Solicit input: Add any one of a number of free chat features to your crisis communication website to make it into a two-way conversation. Transocean, the company that owned the Deepwater Horizon rig that exploded, added a number of links to their website that allowed people to provide suggestions, volunteer to help, and report oiled wildlife. Make sure that there are people monitoring these channels and even (gasp!) respond to questions to demonstrate that people’s input is being heard.

Employee Networking: A social network is crucial to human resiliency during a crisis. Employees may be scared or have unmet needs. A simple social media site that allows employees to express their thoughts, or request help with housing, clothing, babysitting, etc. will go a long way towards helping your workforce to cope with the situation.

Transocean created a website about the 11 employees who were killed and invited those who knew them to share photos, videos, and other information about their lives (deepwaterhorizoncondolences.com). This acts as a cathartic device for the families and friends of the victims.

Ask for assistance: Common orthodoxy says that you should limit information about the true extent of your disaster to avoid spooking customers. But this can create the impression of having something to hide if your reports do not square with the information coming out of other channels. Plus, this policy can leave needed resources untapped if others do not know about your organization’s needs.

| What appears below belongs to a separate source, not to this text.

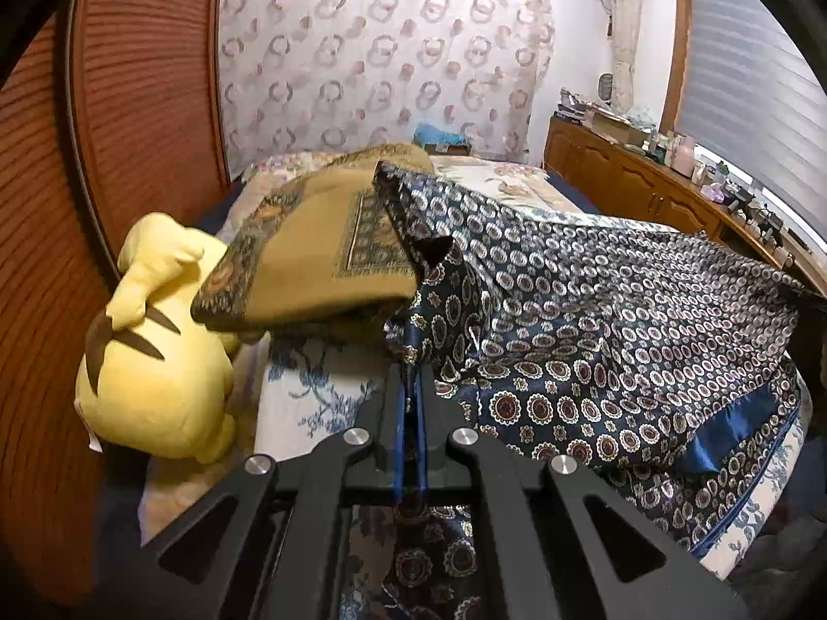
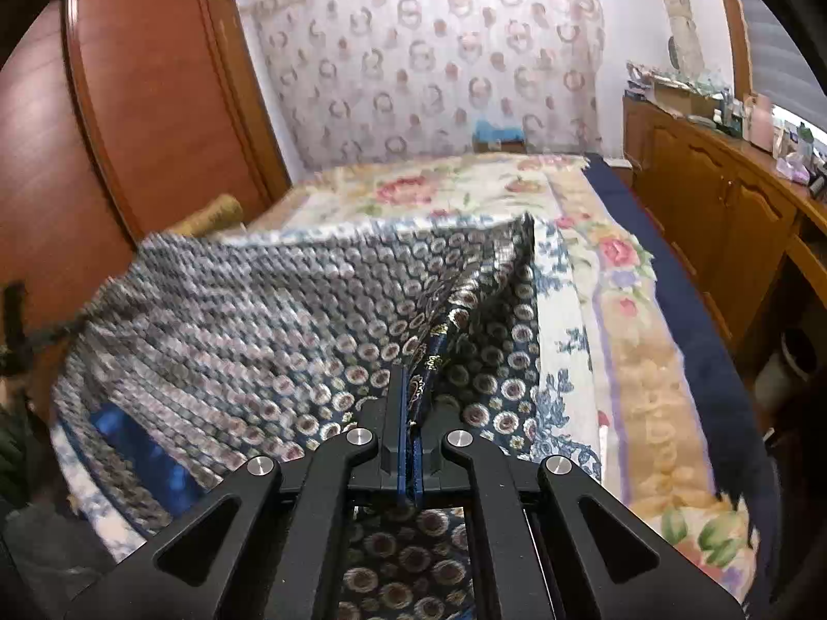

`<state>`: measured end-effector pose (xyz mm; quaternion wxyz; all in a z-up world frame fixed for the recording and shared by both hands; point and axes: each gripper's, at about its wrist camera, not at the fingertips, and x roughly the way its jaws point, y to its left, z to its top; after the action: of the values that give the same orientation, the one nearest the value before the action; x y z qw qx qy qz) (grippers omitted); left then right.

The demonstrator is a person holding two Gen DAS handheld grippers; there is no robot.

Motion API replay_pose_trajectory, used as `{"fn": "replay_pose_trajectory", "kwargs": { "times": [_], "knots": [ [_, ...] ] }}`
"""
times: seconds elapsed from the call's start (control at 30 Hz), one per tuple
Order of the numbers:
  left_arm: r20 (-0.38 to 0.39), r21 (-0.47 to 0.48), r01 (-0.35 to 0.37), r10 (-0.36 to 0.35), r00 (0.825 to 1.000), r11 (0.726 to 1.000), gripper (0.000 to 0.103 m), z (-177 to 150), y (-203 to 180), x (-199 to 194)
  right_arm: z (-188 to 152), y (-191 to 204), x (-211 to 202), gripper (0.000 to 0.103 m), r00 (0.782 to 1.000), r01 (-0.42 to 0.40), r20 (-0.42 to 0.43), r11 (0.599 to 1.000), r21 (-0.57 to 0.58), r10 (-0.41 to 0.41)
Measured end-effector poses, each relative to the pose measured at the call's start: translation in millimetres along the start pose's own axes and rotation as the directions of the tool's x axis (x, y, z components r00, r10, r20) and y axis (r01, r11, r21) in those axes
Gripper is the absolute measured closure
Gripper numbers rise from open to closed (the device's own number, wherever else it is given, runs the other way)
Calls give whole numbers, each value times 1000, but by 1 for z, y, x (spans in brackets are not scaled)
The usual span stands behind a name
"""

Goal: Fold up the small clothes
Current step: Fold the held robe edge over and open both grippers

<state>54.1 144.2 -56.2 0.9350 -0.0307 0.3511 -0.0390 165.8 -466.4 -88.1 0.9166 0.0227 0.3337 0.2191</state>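
The cloth (image 1: 594,310) is a thin navy piece with a shiny medallion print, and it hangs between the two claws above the bed (image 2: 465,191). It looks light, very soft and a little slippery, like satin, so I judge it will sag and slide easily and will not keep a crease by itself.

The left claw (image 1: 411,377) is pressed together on one part of the cloth's near edge, and fabric hangs below its fingers. The right claw (image 2: 411,387) is also clamped on the cloth, near a corner where a darker hem (image 2: 437,351) folds over. Both grips are on the edge; this seems the good place, because the hem is thicker and slips less than the middle.

In the left view, a folded brown blanket (image 1: 320,253) lies at 10 o'clock from the claw, touching the cloth's far part, and a yellow plush (image 1: 155,361) sits at 9 o'clock beside the wardrobe (image 1: 129,103). So the left side is crowded.

In the right view, the open bed surface goes from 12 to 2 o'clock, and its edge runs down at 3 o'clock, with a cabinet (image 2: 723,217) beyond. The free room for laying the cloth flat is, I think, ahead and to the right. The left half of the cloth is blurred there.
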Motion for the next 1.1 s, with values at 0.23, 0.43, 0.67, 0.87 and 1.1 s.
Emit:
{"fn": "replay_pose_trajectory", "kwargs": {
  "times": [0.23, 0.43, 0.67, 0.87, 1.1],
  "knots": [
    [-1, 36, -24, 24, 1000, 999, 91, -19, -8, -15, -7, 5, -18, 103, 1000, -15, -1, 1000, 12, 15],
    [-25, 37, -20, 21, 999, 999, 90, -23, -12, -12, -27, 0, -20, 103, 1000, 2, -27, 999, 32, -2],
    [-68, 31, -60, 62, 996, 998, 77, -28, -12, 4, -32, -2, -16, 103, 999, 25, -39, 999, 28, -24],
    [-60, 17, -99, 100, 993, 995, 67, -22, 2, 8, -38, 2, -14, 103, 998, 34, -57, 999, 4, -34],
    [-46, 8, -39, 39, 998, 999, 103, -18, 3, 19, -42, 2, -18, 103, 998, 28, -50, 1000, 13, -27]
  ]
}}
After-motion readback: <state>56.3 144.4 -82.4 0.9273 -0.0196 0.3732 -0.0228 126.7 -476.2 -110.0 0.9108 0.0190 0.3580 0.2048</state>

People are interested in helping, and governmental or private agencies can be bureaucratic and slow. Make it as easy as possible for people to identify your needs and offer assistance by posting them right on your crisis website. The results may surprise you.

Numerous researchers have noted that “when disasters have occurred, there has been an informal development of technology and communication that has self-organized during the event to provide coherent, relevant, information outside the traditional information providers” and because of this, emergency responders are “integrating local knowledge into disaster management activities” (Laituri: 2010).

These activities have been largely self-organized because systems have not yet been developed that can structure the use of social media in disasters. Adding structure will make them even more powerful. Studies have shown that the best gathering mechanisms are ones that provide structure to distributed submission nodes. Wikipedia, built by the contributions of thousands of people, has been proven to be essentially as accurate as the Encyclopedia Britannica because it provides a structure to submit its information (CNet: 2005).